Specifically, PPP projects with a high degree of marketization and weak public attributes should be wholly owned or controlled by private enterprises; projects that have a strong public nature and have strong public attributes should in principle account for no less than 35% of the equity of private enterprises; and a small number of projects involving national security, strong public attributes and natural monopoly attributes should actively create conditions and support private enterprises to participate. Private enterprises may be actively encouraged to participate in public-private partnership projects outside the areas listed in the list.

Wang Shouqing believes that the "Opinions" put forward the dynamic list of the above three types of projects to leave more space for private enterprises, which is more conducive to attracting private enterprises to participate in PPP, and also leaves space for central state-owned enterprises, which is conducive to the implementation of the new PPP mechanism. However, due to the fact that private enterprises have failed to invest in PPP in the past few years, their interest and confidence have decreased, and their financing difficulties and high financing costs have not been completely resolved, local governments still prefer central enterprises due to their worries about all aspects of private enterprises and fear of their own responsibility, and do not expect too much that private enterprises will flock to the PPP as they did in the early years of PPP promotion since 2014.

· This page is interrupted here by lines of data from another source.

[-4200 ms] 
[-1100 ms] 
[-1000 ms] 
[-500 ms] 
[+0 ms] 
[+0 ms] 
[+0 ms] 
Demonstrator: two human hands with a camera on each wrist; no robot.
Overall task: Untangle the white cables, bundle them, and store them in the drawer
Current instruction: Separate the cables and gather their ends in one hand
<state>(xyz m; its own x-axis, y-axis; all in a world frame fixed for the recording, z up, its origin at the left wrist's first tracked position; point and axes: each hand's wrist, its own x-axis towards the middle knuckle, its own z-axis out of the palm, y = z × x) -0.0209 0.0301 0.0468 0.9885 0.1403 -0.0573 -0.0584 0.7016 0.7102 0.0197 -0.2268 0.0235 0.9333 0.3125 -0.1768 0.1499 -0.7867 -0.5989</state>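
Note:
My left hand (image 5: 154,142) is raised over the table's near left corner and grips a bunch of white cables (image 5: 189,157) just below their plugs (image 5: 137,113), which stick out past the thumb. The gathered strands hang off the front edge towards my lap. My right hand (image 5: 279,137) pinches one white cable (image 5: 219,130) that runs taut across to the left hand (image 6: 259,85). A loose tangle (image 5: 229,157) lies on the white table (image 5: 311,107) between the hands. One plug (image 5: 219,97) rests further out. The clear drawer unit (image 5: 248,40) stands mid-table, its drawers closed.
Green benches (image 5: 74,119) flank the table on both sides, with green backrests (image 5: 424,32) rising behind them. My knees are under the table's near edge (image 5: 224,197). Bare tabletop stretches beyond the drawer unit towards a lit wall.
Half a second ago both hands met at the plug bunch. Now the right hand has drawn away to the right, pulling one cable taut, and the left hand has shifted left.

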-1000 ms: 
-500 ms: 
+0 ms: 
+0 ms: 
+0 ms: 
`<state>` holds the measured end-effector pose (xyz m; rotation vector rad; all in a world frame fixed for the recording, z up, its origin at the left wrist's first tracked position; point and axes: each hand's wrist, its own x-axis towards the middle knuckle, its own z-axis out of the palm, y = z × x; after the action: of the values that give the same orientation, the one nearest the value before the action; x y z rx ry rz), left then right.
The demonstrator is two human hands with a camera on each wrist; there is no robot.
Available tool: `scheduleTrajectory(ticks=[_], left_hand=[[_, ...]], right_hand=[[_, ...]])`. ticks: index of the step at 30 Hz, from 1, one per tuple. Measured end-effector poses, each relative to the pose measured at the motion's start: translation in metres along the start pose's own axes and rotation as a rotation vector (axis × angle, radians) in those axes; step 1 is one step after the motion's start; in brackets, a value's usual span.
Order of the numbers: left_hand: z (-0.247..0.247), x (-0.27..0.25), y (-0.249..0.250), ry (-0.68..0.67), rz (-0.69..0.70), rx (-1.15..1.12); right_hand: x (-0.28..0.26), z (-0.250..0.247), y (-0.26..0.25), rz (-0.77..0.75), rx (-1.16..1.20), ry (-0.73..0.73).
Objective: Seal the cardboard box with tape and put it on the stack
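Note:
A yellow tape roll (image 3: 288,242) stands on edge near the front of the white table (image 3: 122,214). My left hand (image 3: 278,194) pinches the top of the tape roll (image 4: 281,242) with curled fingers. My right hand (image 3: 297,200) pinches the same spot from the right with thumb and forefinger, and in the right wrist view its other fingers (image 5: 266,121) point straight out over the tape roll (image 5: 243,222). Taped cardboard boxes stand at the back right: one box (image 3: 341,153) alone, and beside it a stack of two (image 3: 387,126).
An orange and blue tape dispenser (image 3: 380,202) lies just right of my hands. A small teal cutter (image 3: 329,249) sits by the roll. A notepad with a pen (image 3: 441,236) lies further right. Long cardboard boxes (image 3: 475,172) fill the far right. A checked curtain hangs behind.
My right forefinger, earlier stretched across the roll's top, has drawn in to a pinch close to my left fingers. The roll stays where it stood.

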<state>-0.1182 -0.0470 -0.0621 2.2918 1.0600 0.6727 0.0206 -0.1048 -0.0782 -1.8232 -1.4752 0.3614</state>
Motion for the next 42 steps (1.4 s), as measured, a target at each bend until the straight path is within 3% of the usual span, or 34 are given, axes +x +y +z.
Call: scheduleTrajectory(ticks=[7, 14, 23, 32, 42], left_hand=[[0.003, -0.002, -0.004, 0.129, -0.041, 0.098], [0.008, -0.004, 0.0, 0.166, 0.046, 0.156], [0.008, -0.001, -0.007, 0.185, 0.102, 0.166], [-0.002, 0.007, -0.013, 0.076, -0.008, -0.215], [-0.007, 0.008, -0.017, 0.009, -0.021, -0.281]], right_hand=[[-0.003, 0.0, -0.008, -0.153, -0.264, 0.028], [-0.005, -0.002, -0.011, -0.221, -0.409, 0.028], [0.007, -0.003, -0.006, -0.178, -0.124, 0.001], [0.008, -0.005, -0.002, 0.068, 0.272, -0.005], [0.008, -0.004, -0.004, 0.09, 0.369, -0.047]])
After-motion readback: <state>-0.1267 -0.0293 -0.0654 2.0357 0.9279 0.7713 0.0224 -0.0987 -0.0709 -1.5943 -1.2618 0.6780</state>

After the implementation of the new PPP mechanism, it is a major problem to deal with the PPP projects that have been implemented before. According to official data, more than 5,000 PPP projects have been started under construction, with an investment of more than 8 trillion yuan.

In this regard, the "Opinions" stated that the implementation of the new mechanism will be steadily promoted. Grasp the intensity and rhythm of work, and the projects that have not completed the bidding and procurement procedures before the clean-up and verification of PPP projects in February 2023, as well as the newly implemented PPP projects in the future, shall be implemented in accordance with the new mechanism stipulated in these Guiding Opinions, and the Notice of the General Office of the State Council on Forwarding the Guiding Opinions of the Ministry of Finance, the Development and Reform Commission and the People's Bank of China on Promoting the Public-Private Partnership Model in the Field of Public Services (Guo Ban Fa [2015] No. 42) issued in May 2015 will no longer be implemented.